Task prompt: Quote the entries below from the line with "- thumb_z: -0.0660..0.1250" through the line with "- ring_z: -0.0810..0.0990", both ends included, and only those lines.

##### Provided data

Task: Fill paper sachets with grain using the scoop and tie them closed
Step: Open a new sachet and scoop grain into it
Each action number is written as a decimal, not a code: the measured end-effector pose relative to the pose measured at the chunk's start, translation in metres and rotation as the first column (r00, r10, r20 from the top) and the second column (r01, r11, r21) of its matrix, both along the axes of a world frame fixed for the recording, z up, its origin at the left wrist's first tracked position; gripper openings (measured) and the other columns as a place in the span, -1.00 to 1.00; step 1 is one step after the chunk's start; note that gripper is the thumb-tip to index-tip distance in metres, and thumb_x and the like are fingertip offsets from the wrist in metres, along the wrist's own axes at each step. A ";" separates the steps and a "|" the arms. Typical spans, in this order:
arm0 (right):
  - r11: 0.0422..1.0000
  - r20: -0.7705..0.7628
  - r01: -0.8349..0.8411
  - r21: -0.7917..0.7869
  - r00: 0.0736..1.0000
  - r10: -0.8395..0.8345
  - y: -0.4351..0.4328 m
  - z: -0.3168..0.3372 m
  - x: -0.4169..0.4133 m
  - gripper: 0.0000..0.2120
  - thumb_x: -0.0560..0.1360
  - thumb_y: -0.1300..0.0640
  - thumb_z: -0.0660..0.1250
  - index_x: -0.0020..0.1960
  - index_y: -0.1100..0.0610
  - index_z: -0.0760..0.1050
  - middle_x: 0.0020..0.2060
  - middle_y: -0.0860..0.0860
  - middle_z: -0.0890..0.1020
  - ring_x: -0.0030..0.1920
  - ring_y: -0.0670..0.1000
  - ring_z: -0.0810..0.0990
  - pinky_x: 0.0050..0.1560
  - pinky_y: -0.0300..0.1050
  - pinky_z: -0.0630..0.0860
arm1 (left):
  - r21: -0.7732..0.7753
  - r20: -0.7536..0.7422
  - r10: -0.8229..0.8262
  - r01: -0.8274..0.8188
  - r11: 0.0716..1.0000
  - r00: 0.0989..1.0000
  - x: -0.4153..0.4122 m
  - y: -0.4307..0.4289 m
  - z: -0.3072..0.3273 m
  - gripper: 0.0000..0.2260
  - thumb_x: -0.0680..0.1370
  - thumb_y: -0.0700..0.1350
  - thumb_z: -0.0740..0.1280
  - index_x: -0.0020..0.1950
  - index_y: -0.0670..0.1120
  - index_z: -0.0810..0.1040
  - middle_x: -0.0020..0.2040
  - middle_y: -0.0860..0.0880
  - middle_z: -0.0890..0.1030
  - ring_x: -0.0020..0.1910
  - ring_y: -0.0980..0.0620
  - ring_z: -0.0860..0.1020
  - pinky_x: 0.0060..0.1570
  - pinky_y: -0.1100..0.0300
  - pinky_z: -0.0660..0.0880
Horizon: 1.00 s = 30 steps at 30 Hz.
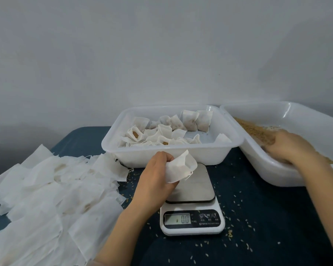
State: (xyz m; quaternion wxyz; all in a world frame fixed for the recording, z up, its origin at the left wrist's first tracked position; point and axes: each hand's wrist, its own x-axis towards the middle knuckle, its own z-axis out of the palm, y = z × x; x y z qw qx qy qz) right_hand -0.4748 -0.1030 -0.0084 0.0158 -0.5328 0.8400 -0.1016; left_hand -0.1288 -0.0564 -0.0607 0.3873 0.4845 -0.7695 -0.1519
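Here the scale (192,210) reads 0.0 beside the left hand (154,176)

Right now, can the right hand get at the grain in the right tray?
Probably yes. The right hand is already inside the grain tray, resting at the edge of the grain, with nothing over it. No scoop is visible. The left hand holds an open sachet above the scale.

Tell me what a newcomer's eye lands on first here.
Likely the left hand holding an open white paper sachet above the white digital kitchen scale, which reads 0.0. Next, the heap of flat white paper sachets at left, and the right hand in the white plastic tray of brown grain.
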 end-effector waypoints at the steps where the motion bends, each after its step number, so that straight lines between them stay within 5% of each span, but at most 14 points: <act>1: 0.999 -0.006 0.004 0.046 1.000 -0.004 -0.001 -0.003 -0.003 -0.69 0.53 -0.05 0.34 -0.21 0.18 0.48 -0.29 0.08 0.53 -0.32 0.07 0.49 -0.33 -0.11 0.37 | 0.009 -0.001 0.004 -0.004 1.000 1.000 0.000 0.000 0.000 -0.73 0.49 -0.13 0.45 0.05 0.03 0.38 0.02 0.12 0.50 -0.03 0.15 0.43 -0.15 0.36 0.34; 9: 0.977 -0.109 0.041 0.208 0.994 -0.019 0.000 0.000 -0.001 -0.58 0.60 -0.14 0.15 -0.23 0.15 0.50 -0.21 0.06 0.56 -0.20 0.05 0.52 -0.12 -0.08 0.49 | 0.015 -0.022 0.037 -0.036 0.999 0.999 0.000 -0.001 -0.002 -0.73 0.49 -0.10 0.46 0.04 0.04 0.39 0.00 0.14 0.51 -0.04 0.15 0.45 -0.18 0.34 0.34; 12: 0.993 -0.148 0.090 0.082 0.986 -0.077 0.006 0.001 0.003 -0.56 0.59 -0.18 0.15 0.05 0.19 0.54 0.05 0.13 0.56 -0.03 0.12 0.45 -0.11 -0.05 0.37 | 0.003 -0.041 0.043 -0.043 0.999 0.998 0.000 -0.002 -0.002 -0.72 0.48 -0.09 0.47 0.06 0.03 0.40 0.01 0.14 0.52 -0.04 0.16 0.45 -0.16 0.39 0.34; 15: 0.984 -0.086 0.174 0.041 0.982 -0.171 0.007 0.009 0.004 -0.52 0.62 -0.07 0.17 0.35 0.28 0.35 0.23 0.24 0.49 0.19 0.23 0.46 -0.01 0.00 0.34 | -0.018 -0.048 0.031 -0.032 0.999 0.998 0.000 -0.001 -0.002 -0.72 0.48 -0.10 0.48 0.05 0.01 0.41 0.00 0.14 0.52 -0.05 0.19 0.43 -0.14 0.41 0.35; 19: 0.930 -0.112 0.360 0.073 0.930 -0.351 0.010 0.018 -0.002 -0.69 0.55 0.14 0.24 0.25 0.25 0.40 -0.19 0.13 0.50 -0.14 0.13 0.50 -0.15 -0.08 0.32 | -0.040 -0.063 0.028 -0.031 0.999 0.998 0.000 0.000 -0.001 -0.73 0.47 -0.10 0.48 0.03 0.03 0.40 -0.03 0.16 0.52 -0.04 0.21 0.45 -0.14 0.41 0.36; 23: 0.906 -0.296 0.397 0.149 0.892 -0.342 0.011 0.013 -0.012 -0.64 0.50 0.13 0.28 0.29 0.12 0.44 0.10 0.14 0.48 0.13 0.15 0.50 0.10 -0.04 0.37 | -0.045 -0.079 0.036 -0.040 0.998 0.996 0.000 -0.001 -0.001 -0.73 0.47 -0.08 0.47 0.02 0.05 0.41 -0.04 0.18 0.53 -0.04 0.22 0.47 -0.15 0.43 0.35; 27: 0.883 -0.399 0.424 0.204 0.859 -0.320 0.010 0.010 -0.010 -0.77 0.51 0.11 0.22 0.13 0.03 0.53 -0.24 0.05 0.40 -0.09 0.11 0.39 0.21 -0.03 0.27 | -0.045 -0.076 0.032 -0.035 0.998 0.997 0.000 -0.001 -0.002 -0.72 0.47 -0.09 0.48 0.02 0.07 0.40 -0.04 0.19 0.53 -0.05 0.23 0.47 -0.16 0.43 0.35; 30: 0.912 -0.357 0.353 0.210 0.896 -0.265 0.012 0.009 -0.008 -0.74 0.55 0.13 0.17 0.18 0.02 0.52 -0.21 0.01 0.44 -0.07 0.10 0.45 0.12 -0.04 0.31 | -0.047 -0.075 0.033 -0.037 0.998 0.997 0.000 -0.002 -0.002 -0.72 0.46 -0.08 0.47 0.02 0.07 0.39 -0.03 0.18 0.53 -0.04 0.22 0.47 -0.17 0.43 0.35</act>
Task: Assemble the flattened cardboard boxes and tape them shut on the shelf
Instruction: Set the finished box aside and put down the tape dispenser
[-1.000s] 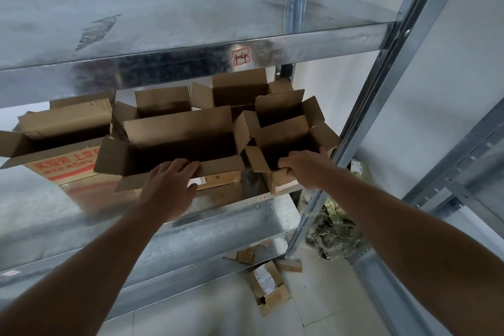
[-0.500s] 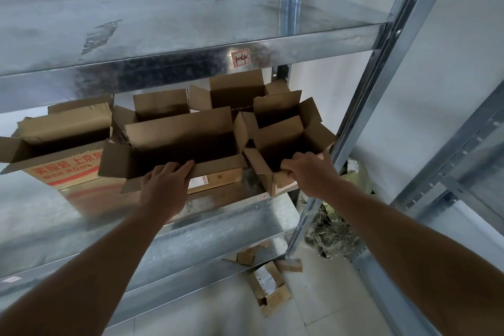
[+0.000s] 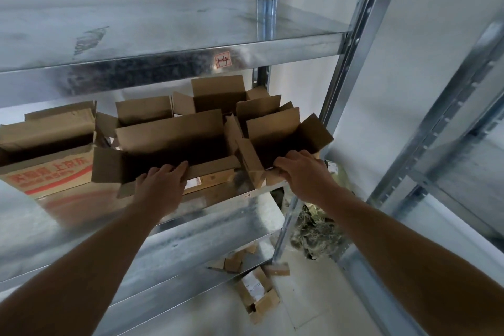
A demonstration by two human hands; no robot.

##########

Answer for the task:
  - thumb_z: -0.0660..0.1250
  - index_x: -0.0020..0.1960
  - index_y: -0.1100..0.0610
  - index_z: -0.0760..0.1050
  - middle_x: 0.0020..0.2060
  - middle_y: -0.0860..0.0860
  - middle_z: -0.0890..0.1020
  - ring_x: -0.0030..0.1920
  - ring_y: -0.0670..0.1000
  - ring_z: -0.0810..0.0990

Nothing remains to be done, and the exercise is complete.